REQUIRED ACTION. Could you copy, exactly as written, every line from the first line of the records through the one containing "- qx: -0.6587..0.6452"?

Dataset items
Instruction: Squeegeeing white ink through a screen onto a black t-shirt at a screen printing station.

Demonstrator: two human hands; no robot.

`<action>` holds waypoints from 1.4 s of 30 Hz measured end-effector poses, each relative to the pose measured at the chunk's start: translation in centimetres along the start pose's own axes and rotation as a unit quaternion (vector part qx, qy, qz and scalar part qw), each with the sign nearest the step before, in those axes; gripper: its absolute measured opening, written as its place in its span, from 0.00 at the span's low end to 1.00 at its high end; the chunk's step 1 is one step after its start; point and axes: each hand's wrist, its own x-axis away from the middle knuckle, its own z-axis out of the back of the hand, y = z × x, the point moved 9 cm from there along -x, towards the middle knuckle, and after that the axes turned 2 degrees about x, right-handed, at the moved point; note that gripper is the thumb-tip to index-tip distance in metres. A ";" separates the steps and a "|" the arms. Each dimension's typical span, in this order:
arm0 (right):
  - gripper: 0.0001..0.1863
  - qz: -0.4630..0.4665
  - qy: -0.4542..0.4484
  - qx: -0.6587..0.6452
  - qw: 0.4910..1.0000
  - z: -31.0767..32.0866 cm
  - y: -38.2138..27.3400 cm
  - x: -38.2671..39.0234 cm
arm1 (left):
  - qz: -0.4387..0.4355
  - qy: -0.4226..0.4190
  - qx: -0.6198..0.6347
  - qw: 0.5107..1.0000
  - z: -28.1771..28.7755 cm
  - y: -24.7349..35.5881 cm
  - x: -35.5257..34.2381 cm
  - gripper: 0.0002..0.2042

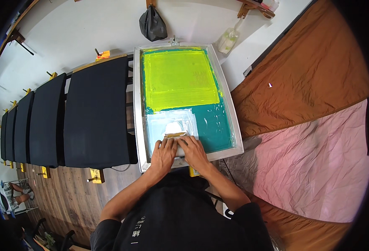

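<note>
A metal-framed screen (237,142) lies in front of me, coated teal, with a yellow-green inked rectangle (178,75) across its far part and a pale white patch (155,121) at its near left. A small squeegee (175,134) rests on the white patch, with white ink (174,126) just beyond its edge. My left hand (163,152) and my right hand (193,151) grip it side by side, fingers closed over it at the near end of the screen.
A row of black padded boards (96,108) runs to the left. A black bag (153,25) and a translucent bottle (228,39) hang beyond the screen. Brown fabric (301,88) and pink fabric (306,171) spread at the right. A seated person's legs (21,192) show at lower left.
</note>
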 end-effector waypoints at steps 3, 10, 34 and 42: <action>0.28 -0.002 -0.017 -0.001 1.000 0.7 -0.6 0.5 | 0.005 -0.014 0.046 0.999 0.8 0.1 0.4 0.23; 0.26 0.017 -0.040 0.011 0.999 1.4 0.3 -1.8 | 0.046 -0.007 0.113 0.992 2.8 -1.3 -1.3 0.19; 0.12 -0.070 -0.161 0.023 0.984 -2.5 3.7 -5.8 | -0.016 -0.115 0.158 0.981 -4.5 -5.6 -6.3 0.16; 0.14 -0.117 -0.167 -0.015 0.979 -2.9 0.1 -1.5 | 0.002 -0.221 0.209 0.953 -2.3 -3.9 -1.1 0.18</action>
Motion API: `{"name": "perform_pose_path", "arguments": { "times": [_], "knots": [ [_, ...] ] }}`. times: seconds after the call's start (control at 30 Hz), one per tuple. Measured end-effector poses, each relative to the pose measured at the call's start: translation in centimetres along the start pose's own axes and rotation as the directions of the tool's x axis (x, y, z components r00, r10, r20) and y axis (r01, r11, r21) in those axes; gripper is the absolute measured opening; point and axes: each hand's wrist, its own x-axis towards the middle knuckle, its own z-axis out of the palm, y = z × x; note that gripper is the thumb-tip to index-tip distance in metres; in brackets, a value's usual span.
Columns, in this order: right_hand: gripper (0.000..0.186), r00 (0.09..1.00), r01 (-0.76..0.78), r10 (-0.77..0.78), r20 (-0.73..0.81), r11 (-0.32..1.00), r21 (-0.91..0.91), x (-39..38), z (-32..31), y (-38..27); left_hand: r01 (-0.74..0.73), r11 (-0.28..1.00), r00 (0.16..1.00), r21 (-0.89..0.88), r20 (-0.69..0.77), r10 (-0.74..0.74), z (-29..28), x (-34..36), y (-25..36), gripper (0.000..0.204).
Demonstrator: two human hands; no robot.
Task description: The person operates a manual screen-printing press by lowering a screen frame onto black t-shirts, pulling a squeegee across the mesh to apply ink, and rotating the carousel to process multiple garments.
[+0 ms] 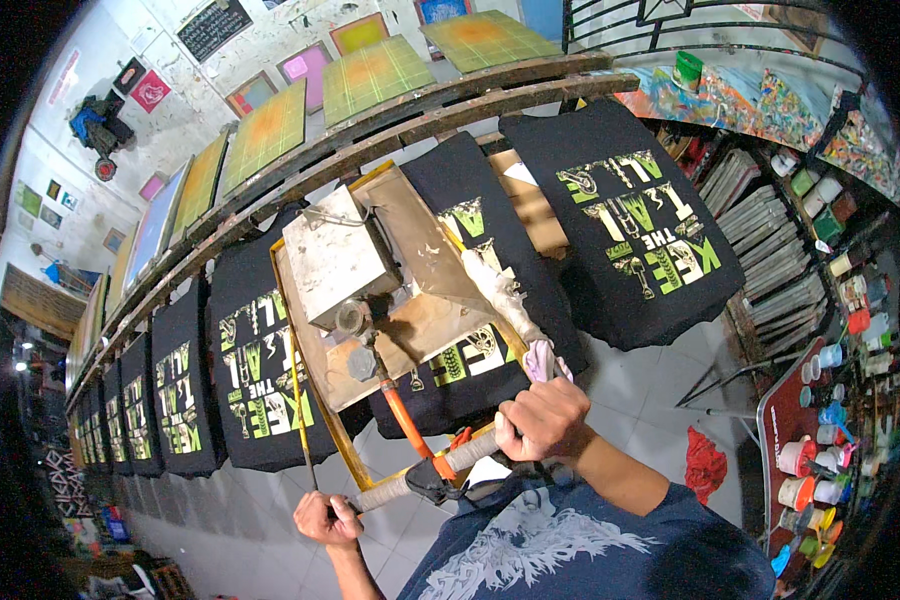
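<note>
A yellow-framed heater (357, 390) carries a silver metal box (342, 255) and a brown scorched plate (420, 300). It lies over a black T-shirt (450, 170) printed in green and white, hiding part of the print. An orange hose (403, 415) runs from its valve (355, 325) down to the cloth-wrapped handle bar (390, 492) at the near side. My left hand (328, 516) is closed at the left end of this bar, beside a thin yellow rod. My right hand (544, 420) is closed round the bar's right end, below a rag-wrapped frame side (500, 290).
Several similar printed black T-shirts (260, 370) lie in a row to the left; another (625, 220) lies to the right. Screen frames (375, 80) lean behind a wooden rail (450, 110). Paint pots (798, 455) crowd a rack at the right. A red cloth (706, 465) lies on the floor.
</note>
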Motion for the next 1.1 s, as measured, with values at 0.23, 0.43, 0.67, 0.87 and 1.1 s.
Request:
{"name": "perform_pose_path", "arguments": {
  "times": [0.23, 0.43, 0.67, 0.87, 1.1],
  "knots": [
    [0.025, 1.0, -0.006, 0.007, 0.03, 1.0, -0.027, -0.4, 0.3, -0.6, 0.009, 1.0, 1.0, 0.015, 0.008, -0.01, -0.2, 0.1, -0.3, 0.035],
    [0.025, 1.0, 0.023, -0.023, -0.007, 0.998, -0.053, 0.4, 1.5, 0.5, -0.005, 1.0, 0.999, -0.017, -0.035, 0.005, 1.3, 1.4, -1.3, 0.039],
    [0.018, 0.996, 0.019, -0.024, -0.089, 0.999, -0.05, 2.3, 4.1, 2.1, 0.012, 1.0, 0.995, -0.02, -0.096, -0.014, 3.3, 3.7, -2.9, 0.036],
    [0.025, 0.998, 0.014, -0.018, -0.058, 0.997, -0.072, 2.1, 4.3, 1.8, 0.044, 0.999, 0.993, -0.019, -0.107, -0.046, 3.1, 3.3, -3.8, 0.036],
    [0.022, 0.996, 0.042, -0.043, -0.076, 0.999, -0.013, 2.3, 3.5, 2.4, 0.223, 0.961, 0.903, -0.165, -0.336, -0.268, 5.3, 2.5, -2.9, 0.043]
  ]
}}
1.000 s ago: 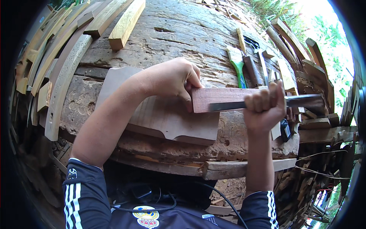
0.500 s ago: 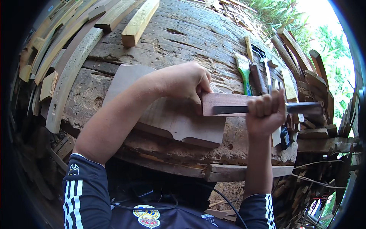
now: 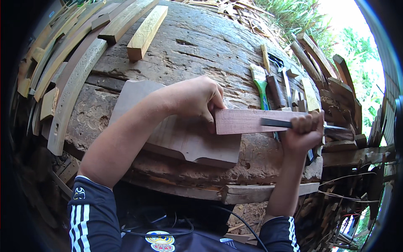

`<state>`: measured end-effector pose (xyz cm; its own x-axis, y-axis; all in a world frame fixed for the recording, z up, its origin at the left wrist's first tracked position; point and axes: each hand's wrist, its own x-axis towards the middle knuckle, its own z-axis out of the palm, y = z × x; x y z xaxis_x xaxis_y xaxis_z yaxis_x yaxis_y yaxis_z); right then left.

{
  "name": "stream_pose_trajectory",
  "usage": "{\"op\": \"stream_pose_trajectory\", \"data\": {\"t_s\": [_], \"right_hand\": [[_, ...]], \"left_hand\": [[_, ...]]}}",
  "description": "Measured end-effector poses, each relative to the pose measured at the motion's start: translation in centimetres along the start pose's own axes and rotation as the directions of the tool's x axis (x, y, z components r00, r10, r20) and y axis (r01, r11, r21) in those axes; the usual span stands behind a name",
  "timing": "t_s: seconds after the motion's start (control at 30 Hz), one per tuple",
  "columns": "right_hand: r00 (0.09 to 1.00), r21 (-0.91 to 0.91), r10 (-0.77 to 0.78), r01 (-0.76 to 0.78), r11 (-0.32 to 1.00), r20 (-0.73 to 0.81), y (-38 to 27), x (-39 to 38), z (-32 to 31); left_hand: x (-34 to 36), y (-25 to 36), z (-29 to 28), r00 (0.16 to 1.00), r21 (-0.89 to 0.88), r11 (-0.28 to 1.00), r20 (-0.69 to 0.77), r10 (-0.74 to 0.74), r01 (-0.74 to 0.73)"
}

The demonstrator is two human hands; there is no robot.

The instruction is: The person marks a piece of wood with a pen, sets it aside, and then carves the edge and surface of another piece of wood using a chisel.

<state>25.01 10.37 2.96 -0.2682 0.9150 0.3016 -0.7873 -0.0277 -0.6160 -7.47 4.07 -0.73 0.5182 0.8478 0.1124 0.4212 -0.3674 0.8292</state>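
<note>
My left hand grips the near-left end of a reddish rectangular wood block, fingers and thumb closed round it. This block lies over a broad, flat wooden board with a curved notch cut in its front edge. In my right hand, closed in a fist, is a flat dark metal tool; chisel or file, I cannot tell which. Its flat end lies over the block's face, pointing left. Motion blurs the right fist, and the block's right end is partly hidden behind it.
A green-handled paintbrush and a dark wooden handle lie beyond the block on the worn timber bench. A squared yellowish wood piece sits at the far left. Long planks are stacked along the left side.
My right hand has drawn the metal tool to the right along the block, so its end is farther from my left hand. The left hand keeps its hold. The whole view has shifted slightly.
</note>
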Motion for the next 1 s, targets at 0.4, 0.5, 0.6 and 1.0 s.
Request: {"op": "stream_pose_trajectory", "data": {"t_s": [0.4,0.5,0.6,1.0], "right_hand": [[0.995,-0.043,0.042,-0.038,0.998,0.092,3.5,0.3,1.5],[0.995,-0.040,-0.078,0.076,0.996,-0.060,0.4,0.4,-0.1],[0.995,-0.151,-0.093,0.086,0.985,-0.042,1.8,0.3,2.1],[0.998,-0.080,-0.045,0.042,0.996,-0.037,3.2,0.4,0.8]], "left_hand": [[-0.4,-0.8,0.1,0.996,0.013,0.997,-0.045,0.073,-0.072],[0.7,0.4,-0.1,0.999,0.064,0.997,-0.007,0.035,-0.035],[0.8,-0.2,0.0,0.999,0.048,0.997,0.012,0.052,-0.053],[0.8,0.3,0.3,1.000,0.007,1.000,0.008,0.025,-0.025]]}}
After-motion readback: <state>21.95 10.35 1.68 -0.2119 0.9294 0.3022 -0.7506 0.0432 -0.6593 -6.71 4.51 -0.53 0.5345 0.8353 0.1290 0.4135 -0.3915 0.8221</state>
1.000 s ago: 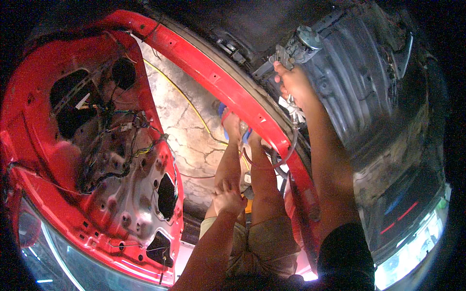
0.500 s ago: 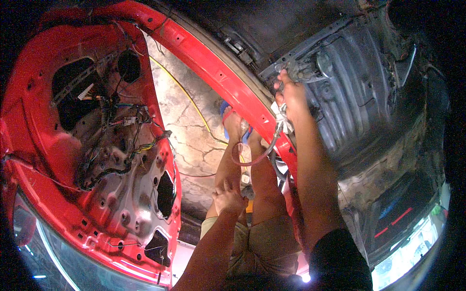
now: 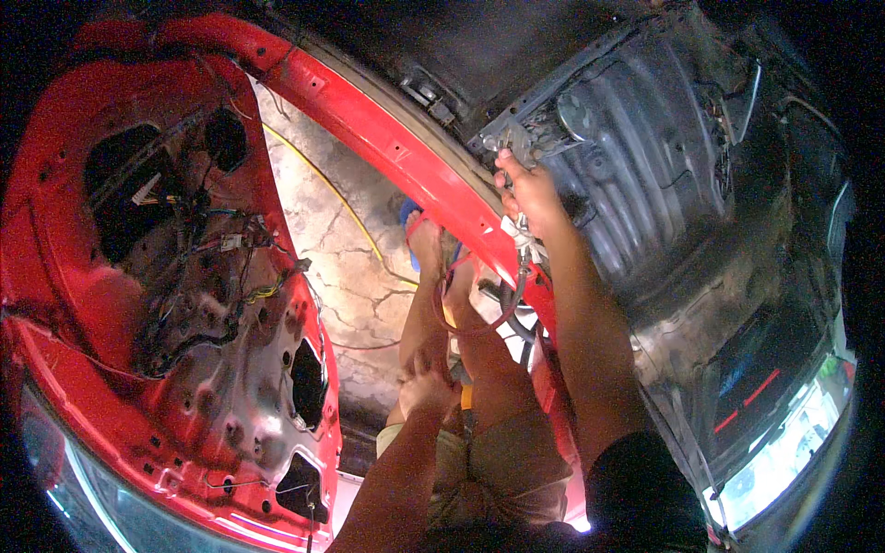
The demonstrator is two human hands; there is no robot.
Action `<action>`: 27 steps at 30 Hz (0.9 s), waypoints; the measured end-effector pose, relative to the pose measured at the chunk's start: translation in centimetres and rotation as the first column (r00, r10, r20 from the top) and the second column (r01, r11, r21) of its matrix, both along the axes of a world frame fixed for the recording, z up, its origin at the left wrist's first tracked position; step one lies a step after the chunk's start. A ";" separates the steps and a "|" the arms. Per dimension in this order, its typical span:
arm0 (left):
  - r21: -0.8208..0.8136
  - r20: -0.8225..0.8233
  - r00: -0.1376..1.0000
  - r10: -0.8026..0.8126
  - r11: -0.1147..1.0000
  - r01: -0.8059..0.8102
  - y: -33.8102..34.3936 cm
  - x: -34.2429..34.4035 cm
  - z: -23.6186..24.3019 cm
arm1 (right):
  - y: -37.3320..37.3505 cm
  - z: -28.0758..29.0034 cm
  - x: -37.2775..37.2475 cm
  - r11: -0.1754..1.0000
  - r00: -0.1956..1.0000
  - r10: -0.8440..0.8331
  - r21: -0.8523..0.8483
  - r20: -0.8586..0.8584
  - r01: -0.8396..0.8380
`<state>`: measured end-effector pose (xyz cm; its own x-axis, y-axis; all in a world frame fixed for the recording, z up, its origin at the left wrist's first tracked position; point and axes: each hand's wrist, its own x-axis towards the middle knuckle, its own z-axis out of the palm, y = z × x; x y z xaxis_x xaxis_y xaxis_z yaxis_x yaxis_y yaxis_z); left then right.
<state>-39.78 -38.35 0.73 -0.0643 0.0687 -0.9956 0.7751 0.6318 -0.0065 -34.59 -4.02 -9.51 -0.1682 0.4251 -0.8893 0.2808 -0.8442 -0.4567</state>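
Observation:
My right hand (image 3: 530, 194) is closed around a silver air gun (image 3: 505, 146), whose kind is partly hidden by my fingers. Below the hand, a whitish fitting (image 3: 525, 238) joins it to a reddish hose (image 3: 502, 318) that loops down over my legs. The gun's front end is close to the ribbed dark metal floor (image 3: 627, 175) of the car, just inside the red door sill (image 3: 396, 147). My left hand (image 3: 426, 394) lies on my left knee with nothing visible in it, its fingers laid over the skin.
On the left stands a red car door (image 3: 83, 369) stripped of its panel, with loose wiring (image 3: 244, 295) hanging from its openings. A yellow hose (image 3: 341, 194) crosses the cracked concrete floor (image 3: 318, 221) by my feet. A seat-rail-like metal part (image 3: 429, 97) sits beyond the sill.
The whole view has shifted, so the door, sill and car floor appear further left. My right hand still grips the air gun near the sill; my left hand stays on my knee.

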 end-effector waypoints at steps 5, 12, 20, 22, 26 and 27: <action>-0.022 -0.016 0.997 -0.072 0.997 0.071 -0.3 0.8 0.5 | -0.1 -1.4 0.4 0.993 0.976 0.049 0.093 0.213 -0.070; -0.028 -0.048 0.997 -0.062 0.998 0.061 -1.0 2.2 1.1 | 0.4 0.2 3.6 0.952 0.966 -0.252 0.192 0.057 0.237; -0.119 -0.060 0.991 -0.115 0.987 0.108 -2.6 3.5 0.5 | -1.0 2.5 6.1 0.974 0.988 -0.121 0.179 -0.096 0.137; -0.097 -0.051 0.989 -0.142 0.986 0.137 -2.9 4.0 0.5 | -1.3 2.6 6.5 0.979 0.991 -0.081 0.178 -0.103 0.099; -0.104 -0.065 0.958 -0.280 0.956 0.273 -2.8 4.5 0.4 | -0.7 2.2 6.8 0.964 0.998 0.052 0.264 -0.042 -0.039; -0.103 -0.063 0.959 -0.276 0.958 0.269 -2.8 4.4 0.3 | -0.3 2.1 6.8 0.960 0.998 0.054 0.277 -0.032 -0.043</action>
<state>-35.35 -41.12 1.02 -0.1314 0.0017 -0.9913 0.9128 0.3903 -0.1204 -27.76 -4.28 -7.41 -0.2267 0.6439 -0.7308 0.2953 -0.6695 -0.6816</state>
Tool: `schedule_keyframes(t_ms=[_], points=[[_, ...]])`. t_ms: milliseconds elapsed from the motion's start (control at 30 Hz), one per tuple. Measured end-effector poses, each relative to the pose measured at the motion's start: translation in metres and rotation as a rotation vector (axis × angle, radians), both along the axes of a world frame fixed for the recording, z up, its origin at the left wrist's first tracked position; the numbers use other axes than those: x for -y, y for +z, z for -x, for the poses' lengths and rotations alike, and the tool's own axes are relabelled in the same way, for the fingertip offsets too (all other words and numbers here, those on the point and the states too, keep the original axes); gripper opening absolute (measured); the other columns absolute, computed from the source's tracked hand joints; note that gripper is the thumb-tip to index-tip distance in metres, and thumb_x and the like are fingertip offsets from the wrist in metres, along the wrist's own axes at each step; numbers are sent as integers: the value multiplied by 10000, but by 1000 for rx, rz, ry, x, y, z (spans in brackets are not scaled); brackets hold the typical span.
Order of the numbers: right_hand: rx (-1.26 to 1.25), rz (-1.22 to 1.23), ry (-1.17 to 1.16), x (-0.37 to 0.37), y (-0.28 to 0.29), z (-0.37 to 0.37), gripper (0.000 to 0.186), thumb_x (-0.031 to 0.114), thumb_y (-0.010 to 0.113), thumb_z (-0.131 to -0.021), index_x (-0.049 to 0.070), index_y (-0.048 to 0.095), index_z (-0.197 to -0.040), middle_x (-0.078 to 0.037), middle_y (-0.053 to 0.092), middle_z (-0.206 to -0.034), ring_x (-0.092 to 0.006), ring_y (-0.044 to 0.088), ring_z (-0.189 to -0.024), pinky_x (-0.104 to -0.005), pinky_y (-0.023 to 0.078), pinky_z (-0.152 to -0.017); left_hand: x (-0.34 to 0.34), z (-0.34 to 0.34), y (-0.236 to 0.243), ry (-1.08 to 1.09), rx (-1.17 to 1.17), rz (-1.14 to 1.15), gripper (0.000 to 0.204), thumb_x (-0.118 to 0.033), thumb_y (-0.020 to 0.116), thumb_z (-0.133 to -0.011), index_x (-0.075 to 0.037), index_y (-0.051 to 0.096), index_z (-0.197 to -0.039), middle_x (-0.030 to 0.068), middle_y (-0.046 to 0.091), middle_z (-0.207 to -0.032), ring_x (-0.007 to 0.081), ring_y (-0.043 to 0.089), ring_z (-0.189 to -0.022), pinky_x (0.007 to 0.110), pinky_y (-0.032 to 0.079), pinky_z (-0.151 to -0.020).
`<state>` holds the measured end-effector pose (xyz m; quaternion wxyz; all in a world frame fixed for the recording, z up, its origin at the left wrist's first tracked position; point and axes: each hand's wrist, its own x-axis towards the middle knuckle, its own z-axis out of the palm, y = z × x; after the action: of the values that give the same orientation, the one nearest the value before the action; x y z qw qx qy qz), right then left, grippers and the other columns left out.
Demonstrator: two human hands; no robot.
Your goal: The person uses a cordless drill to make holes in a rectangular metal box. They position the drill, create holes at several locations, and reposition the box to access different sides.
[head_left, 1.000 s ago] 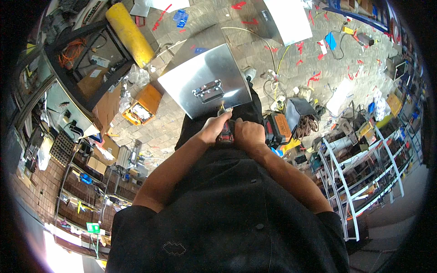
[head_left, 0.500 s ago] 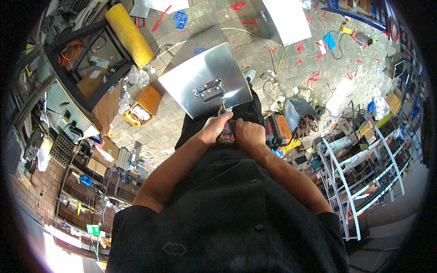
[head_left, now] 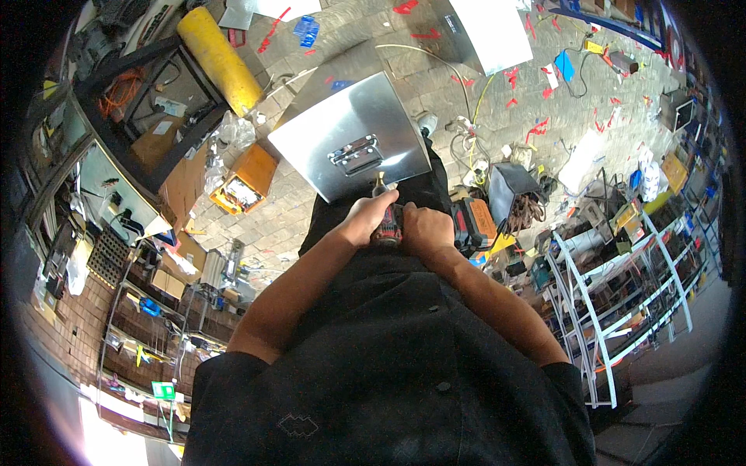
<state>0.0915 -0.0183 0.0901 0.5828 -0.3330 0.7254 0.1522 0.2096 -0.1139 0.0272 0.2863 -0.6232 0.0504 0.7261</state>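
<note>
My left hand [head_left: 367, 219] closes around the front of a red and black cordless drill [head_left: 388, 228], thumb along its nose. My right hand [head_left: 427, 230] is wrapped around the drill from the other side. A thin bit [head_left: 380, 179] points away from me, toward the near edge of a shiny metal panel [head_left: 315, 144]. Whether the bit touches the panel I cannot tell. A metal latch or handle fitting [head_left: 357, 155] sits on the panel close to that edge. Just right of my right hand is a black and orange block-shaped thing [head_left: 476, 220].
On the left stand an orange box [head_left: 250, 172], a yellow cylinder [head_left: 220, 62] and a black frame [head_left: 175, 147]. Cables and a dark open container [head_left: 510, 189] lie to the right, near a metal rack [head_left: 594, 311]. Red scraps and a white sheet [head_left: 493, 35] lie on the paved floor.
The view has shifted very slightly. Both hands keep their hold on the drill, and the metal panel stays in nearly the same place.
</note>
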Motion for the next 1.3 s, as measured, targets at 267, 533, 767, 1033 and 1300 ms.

EXERCISE SOLUTION.
Instruction: Squeegeeing white ink through a screen onto a black t-shirt at a screen printing station.

Demonstrator: two human hands; no robot.

`<action>` holds waypoints from 1.4 s of 30 Hz measured end-effector poses, each relative to the pose measured at the chunk's start: translation in centimetres along the start pose's own axes and rotation as a unit quaternion (vector part qx, qy, qz and scalar part qw), each with the sign nearest the step before, in those axes; gripper: its absolute measured opening, written as its place in its span, from 0.00 at the span's low end to 1.00 at its high end; the chunk's step 1 is one step after its start; point and axes: each hand's wrist, its own x-axis away from the middle knuckle, its own z-axis out of the back of the hand, y = z × x, the point moved 9 cm from there along -x, towards the middle knuckle, and after that the axes turned 2 degrees about x, right-handed, at the moved point; note that gripper is the thumb-tip to index-tip distance in metres. A ";" separates the steps and a "|" the arms. Each dimension's typical span, in this order:
arm0 (right):
  - gripper: 0.0001..0.1863
  - qz: -0.4630..0.4665
  - qy: -0.4542..0.4484
  - qx: -0.6587..0.6452

No further output is expected for this exercise.